One of the outstanding features of most homes along Folkstone Way in West Vancouver is their amazing southern view out over the waters of Georgia Straight. Most of the area was developed in the 1980 with what’s called the California style – flat roofs, no roof overhang and stucco exteriors.
These building styles were perfect candidates for what in Vancouver is called “the leaky condo syndrome” phenomena.
It was a crisis because rainwater would penetrate behind the stucco. This wet environment created moist conditions where mold and rot thrived. It destroyed the structural wood elements behind the stucco on the exterior. Mold growth affected the residents on the interior. Typically after 15 to 20 years, these buildings required an extensive renovation, usually identified throughout the Vancouver region with the now infamous blue tarp covers. A building was draped in giant tarps while the exterior envelope was being removed and replaced.
Once the exterior was repaired, the exterior envelope was considered to be “rain-screened”. This is a construction technique that includes:
- drip caps over doors and windows,
- superior sealing of metal joints used for coping and flashing along the roof perimeter,
- attention to detail as to how the flat roof membrane attached the inner exterior walls,
- rain-screening membrane applied around windows and doors, and
- an air gap behind the exterior wall allowing for air flow to dry-out any moisture penetrating the exterior.

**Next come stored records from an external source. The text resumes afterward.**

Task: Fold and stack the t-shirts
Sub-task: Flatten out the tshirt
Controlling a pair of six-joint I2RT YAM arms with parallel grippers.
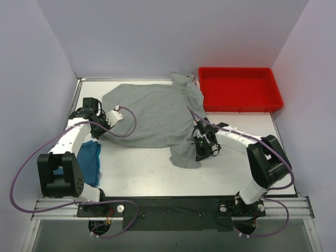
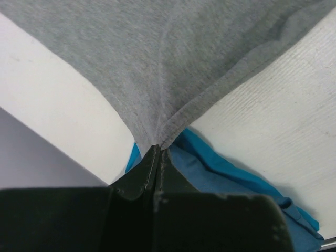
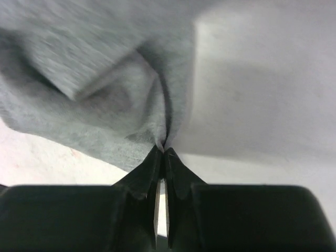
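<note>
Grey t-shirt (image 1: 149, 113) lies spread flat, its right side bunched and creased.

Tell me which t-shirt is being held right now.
The grey t-shirt, spread across the table: left gripper and right gripper both have jaws shut on it. The blue t-shirt lies loose, bunched at the near left.

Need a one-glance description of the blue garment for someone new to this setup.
On the white table, look at its near-left side, beside the left arm. A compact blue garment lies there, just nearer the bases than the grey t-shirt corner pinched by the left gripper. It is the only blue item: the other shirt is grey and spread wide, the tray red.
</note>
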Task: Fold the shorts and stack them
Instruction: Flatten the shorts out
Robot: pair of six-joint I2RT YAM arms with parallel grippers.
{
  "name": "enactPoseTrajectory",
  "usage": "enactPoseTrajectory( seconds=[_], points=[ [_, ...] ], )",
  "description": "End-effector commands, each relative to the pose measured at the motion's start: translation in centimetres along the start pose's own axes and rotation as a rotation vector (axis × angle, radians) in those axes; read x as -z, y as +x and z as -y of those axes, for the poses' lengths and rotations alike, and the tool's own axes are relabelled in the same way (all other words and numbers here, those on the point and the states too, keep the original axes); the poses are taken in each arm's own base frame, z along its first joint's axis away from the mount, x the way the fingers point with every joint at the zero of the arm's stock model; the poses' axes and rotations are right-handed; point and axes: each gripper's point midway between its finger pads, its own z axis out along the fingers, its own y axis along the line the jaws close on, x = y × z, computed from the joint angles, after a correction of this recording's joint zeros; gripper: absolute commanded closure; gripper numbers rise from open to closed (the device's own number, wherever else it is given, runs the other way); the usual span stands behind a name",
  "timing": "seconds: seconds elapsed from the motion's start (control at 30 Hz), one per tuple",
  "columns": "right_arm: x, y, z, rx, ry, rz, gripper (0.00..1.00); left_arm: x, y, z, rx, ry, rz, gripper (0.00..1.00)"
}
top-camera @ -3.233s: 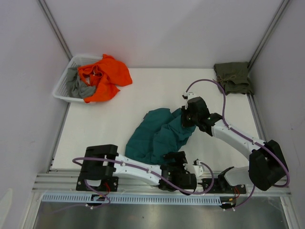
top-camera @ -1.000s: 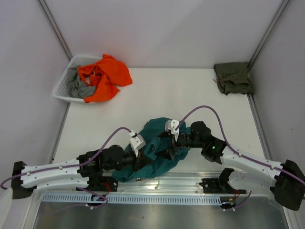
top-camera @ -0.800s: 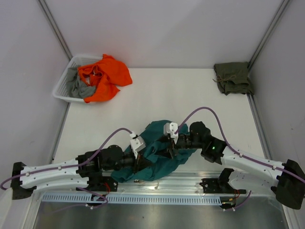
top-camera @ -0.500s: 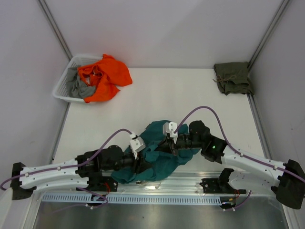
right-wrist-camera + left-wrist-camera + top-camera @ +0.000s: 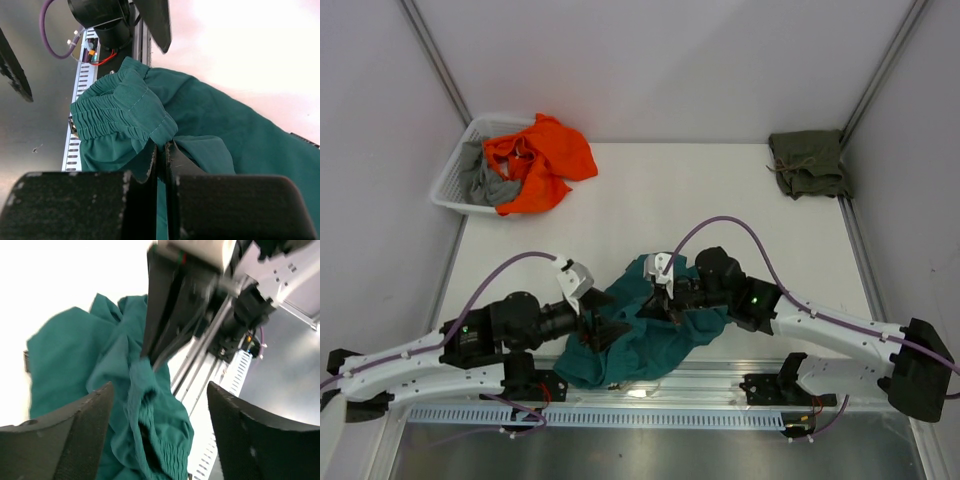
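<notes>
**Right tool pinches the teal shorts, left tool spread wide**

The left tool [image 5: 594, 328] stands wide open at the near edge of the surface [image 5: 650, 200] in the top view, its fingers over the left part of the teal shorts [image 5: 640, 350] and closed on nothing. The right tool [image 5: 660, 303] comes in from the other side, shut tight on a fold of the same shorts. They lie crumpled between the two arms, just beside the front rail [image 5: 650, 385]. The olive shorts [image 5: 808, 163] lie folded in the far right corner, well apart. A white basket [image 5: 453, 182] at the far left holds an orange cloth [image 5: 535, 160] and a grey cloth [image 5: 485, 186].

In the left wrist view, both fingers [image 5: 75, 440] are spread far apart with teal cloth bunched below them. The right tool's dark fingers meet the cloth at a raised fold.

In the right wrist view, the two fingers [image 5: 75, 205] are pressed together on a teal edge beside the gathered waistband, which is lifted towards the camera. No cord can be made out.
</notes>
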Motion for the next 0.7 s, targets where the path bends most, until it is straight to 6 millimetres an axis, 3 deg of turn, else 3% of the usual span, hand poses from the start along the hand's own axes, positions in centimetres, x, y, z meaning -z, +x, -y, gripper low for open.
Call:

Yesterday I inspected one of these properties that was rain-screened five years earlier. The warranty for the building’s rain-screen envelope was limited to five years. Naturally there was a concern that the home buyer would be liable for another round of costly renovations if the fix done early was not holding up. Fortunately the engineering design and construction techniques used for rain-screening five years earlier worked brilliantly and in this particular case the building envelope was sound.
With annual inspections of the roof membrane combined with the repair or replacement of any cracked or weathered sealants at the joints of the metal coping and flashing along the roof’s parapet wall, the building envelope should continue to perform into the future as expected.